↓↓↓

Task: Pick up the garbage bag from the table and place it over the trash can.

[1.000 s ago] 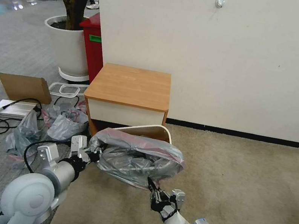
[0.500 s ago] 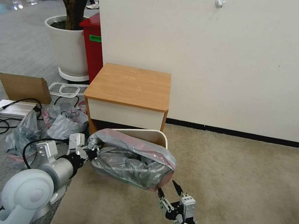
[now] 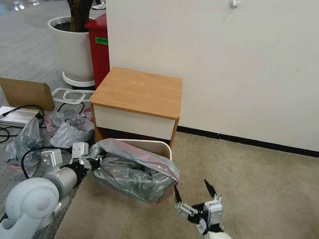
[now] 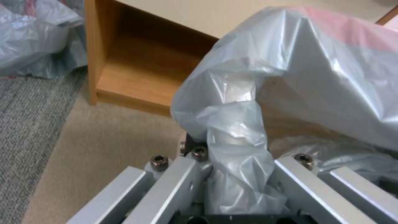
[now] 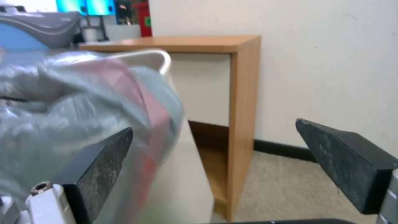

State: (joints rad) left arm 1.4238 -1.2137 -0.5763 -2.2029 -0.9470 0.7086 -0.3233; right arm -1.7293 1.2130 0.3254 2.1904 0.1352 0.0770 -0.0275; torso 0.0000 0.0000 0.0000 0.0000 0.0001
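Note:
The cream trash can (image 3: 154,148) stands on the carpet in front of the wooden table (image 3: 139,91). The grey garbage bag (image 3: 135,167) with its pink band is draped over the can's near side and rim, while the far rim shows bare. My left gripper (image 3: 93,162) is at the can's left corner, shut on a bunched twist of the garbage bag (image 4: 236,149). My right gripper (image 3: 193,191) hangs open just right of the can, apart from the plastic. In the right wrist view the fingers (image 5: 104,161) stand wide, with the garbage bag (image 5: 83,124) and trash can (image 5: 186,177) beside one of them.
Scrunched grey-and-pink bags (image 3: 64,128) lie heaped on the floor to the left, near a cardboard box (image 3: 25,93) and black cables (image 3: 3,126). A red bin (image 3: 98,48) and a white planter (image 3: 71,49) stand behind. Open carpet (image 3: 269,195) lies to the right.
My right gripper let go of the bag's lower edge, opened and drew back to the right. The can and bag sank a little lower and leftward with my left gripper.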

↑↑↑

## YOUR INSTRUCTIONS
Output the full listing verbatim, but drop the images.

## ANSWER TO THE EXERCISE
Task: Pick up the garbage bag from the table and place it over the trash can.

[1.000 s ago] 
[0.500 s ago] 
[now] 
[now] 
[now] 

State: (joints rad) left arm 1.4238 -1.2137 -0.5763 -2.2029 -0.9470 0.7086 -0.3233; right arm -1.7293 1.2130 0.3254 2.1904 0.1352 0.0770 -0.0275; torso 0.0000 0.0000 0.0000 0.0000 0.0001
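Note:
The cream trash can (image 3: 154,148) stands on the carpet in front of the wooden table (image 3: 139,91). The grey garbage bag (image 3: 135,167) with its pink band is draped over the can's near side and rim, while the far rim shows bare. My left gripper (image 3: 93,162) is at the can's left corner, shut on a bunched twist of the garbage bag (image 4: 236,149). My right gripper (image 3: 193,191) hangs open just right of the can, apart from the plastic. In the right wrist view the fingers (image 5: 104,161) stand wide, with the garbage bag (image 5: 83,124) and trash can (image 5: 186,177) beside one of them.
Scrunched grey-and-pink bags (image 3: 64,128) lie heaped on the floor to the left, near a cardboard box (image 3: 25,93) and black cables (image 3: 3,126). A red bin (image 3: 98,48) and a white planter (image 3: 71,49) stand behind. Open carpet (image 3: 269,195) lies to the right.
My right gripper let go of the bag's lower edge, opened and drew back to the right. The can and bag sank a little lower and leftward with my left gripper.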

There is no more to the output.